2) As I have said previously if there is any risk of antioxidant supplements, it is most likely to arise from using high purity individual antioxidant supplements. I recommend vitamin E supplements containing the full spectrum of tocopherols and tocotrienols, carotenoid supplements containing all the naturally occurring carotenoids, and supplements that combine complementary antioxidant nutrients – vitamin E and selenium, for example.

3) That doesn’t mean that you should run out and stock up on antioxidant supplements in the hope that they will prevent cancer. The same clinical studies that showed no harm from vitamin C and E supplementation also showed no consistent benefit.

4) This is also consistent with my comments in previous “Health Tips from the Professor”. For example:

• It is very difficult to prove, and unreasonable to expect, that supplementation will have a measurable effect on risk of a particular disease like cancer for everyone. People who are healthy and have very low risk of cancer, may experience other benefits from supplementation but are unlikely to experience a measurable decrease in cancer risk.

• Supplementation is most likely to be advantageous in select populations, generally populations with increased need for a particular nutrient or at highest risk of disease.
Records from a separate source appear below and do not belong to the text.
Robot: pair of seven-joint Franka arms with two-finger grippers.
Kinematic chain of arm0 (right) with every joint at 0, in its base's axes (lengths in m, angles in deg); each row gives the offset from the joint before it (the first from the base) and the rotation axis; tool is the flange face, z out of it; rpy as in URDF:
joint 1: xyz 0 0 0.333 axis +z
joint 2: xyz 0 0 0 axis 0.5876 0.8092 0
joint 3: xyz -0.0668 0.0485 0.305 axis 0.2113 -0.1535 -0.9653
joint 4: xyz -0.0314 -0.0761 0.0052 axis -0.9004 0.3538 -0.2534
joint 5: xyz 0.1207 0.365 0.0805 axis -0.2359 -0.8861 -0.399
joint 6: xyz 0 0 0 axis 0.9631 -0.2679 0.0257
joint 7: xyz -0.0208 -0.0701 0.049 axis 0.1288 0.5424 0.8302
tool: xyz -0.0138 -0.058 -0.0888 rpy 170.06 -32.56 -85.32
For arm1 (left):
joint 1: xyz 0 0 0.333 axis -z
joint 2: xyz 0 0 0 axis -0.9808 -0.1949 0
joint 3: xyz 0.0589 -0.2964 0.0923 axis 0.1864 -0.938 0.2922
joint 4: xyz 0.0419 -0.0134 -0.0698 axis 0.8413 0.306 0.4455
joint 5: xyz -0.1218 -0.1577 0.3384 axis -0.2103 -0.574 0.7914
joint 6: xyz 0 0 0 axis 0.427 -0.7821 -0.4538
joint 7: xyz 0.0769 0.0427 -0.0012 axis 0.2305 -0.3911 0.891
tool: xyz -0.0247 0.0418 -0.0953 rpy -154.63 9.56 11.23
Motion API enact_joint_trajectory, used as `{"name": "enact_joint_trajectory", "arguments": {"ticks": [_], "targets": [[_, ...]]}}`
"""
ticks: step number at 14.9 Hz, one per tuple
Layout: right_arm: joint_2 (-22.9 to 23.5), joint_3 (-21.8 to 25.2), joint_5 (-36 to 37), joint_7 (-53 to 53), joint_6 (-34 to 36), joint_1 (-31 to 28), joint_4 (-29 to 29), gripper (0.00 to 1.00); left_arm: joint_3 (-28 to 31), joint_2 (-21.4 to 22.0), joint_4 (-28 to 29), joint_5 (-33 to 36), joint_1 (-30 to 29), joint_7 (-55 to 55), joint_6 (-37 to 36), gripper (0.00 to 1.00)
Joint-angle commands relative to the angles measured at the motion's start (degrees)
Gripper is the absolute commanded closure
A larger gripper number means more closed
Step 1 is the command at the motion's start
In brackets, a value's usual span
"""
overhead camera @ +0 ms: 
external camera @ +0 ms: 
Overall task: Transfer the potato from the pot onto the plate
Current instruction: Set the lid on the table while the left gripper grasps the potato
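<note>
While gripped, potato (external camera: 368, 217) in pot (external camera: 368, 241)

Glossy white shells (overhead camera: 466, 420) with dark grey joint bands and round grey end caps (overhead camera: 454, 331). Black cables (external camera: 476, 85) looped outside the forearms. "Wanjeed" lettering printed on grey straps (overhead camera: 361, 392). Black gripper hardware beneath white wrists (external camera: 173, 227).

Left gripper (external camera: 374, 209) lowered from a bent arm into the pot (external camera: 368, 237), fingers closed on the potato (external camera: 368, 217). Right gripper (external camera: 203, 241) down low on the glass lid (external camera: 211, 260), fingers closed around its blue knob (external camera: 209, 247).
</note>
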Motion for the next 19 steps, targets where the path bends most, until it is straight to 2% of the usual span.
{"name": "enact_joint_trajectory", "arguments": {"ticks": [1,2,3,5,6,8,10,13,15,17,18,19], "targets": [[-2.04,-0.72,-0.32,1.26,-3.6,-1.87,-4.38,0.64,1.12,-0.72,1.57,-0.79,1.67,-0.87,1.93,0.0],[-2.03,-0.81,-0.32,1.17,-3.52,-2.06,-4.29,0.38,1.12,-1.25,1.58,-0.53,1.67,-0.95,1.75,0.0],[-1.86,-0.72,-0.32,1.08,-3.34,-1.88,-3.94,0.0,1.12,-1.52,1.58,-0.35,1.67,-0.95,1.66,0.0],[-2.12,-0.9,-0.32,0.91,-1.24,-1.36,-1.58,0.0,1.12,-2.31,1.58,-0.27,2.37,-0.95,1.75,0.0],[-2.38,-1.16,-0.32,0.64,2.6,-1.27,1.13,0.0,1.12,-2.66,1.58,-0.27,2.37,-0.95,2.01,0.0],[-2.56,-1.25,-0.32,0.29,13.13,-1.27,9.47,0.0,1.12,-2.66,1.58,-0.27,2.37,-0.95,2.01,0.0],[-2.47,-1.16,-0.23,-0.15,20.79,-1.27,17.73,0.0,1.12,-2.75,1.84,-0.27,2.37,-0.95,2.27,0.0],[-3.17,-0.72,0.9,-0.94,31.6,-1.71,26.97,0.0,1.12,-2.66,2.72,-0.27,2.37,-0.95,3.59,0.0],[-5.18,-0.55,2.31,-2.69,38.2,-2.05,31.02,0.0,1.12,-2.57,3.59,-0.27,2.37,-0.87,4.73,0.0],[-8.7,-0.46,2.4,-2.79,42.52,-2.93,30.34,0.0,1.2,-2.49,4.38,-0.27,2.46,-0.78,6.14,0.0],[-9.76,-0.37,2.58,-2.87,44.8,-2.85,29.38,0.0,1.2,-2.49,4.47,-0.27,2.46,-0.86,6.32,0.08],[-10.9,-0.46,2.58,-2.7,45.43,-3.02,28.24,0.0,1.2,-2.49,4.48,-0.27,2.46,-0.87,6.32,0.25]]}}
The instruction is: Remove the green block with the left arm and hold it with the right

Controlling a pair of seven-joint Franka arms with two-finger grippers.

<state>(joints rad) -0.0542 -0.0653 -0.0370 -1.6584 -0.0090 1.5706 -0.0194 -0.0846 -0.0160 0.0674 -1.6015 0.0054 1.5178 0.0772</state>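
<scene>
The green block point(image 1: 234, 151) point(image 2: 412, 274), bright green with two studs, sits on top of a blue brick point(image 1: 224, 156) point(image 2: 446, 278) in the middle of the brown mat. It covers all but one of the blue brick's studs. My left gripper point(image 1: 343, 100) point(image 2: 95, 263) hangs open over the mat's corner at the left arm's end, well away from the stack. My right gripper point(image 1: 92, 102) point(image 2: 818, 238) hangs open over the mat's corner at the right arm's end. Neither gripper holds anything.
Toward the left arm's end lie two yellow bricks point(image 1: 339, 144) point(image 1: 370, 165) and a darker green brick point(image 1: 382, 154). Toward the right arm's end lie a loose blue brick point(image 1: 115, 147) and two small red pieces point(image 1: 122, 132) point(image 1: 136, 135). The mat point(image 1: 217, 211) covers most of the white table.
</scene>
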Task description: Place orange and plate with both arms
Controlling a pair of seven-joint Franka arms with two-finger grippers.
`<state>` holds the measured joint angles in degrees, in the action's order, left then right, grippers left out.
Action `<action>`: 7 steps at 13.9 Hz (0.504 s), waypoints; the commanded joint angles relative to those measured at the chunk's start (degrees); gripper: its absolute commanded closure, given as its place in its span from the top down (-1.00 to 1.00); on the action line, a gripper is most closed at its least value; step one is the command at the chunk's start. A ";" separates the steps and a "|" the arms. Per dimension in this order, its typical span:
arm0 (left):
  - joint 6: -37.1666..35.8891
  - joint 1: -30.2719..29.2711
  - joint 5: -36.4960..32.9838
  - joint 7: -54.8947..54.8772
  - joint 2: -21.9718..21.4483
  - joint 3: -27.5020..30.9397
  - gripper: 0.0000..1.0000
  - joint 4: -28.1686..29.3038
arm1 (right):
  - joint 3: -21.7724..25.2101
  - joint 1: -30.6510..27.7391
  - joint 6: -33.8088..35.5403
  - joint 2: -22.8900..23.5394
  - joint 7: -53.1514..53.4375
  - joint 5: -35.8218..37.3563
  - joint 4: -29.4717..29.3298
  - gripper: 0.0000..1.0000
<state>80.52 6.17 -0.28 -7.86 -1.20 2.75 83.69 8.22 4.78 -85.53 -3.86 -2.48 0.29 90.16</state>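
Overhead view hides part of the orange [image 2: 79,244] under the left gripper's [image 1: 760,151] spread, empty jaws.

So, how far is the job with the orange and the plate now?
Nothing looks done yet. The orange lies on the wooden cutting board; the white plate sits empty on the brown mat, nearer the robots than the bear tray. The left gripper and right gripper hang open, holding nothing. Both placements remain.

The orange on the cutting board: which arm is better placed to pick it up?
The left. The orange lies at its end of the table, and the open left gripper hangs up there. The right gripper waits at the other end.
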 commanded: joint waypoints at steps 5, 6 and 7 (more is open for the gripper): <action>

It is clinical studies looking at the effect of supplementation in these select populations that often show the greatest benefit of supplementation.

• Supplementation is just one component of a holistic approach for reducing disease risk. Diet, weight control, exercise, adequate rest and stress reduction all play a major role as well. You can’t weigh 250 pounds and eat all your meals at McDonalds and expect supplementation to save you from disease.

These statements have not been evaluated by the Food and Drug Administration. This information is not intended to diagnose, treat, cure or prevent any disease.